First, as many commentators have noted, there is an intimate and indeed necessary connection between Kant’s theory of judgment and the B Deduction. Without the centrality thesis and the priority-of-the-proposition thesis, the argument could not even be valid, much less sound. Kant’s conception of the objectivity of objects of experience, and the role that the categories play in determining this objectivity, both depend heavily on the assumption that all human cognition is centrally judgmental, and also on the further assumption that judgmental cognition is essentially propositional.

Second, as many commentators have also noted, the conclusion of the B Deduction depends intimately and again indeed necessarily on Kant’s conception of the role of the faculty of apperception or rational self-consciousness in the nature of the judgment. Without Kant’s doctrine that the unity of the proposition is strictly determined by the higher-order self-representations introduced by the faculty of apperception, it could not be the case that the pure concepts of the understanding, as logical forms, would necessarily carry over into the objects of experience, as constituting their objective structure.

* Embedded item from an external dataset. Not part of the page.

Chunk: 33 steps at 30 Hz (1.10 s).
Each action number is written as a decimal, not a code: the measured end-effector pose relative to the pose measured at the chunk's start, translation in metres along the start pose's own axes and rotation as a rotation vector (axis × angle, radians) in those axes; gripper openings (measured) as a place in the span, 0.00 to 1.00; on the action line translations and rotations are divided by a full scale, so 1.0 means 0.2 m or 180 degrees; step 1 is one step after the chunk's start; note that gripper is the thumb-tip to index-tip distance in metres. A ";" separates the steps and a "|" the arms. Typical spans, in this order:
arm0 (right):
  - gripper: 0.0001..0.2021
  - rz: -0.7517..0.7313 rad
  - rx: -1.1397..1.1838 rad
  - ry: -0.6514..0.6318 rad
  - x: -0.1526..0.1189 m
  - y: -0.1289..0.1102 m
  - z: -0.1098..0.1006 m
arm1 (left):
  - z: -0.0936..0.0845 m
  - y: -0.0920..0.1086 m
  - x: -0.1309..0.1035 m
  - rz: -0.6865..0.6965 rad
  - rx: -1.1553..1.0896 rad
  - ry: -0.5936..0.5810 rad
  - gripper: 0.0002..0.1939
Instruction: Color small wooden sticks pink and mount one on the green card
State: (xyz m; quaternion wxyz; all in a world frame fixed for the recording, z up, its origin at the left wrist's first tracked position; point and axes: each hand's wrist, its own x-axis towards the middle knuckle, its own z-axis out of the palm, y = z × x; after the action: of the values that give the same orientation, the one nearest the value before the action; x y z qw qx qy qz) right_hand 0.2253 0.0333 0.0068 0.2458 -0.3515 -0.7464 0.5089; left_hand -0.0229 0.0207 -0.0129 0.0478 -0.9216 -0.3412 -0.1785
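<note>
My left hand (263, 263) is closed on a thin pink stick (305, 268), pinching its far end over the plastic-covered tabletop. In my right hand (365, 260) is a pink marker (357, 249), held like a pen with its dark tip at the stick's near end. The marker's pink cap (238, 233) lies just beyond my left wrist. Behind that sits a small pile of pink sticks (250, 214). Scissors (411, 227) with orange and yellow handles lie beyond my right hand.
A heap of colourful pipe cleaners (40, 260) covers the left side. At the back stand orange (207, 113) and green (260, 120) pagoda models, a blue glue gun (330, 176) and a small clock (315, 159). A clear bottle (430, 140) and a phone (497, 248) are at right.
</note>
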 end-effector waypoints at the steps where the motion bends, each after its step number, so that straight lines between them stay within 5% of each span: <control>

Third and finally, as perhaps fewer commentators have noticed, the linchpin of the argument is in fact the antecedent of step 4, which asserts that the unity of the spatiotemporal forms of intuition and the unity of propositional content in judgments is identically the same unity, namely the unity imposed by the faculty of rational self-consciousness in accordance with the categories, when it is directly combined with the faculty of imagination and its figural synthesis. In other words, according to Kant the spatiotemporal intuitional unity of the content of our conscious perceptual representations is necessarily also a fully logico-conceptual unity. If this claim were not true, then the unity of conscious perceptions of objects in space and time might be distinct from the unity of judgments, and, assuming transcendental idealism, even though the categories necessarily applied to all objects of experience, there might then still be some spatiotemporal objects of conscious perception to which the categories either do not actually apply, or at least not necessarily apply: that is, there might be some objects of human intuition that are not also objects of human experience, in the strong sense that those objects of human intuition either actually do or possibly could turn out to be nomologically ill-behaved or unconstrained, thereby falling outside the categories. Let us call such categorially-anarchic objects rogue objects. Examples of rogue objects would include objects of intuition that engaged in systematically counter-nomological behavior (magic), purely random or indeterministic behavior (pure chance), teleological behavior (organismic life), arbitrary orderings of representations in inner sense (the spontaneity of consciousness), or incompatibilistic causal determination at the source of human intentional action (the practical spontaneity of freedom). The deterministic causal laws of natural science, and thus also the objectively valid category of cause and effect, would simply fail to apply to all such rogue objects of perception. We will return to this crucial point about the real possibility of categorial anarchy in Section 4.1.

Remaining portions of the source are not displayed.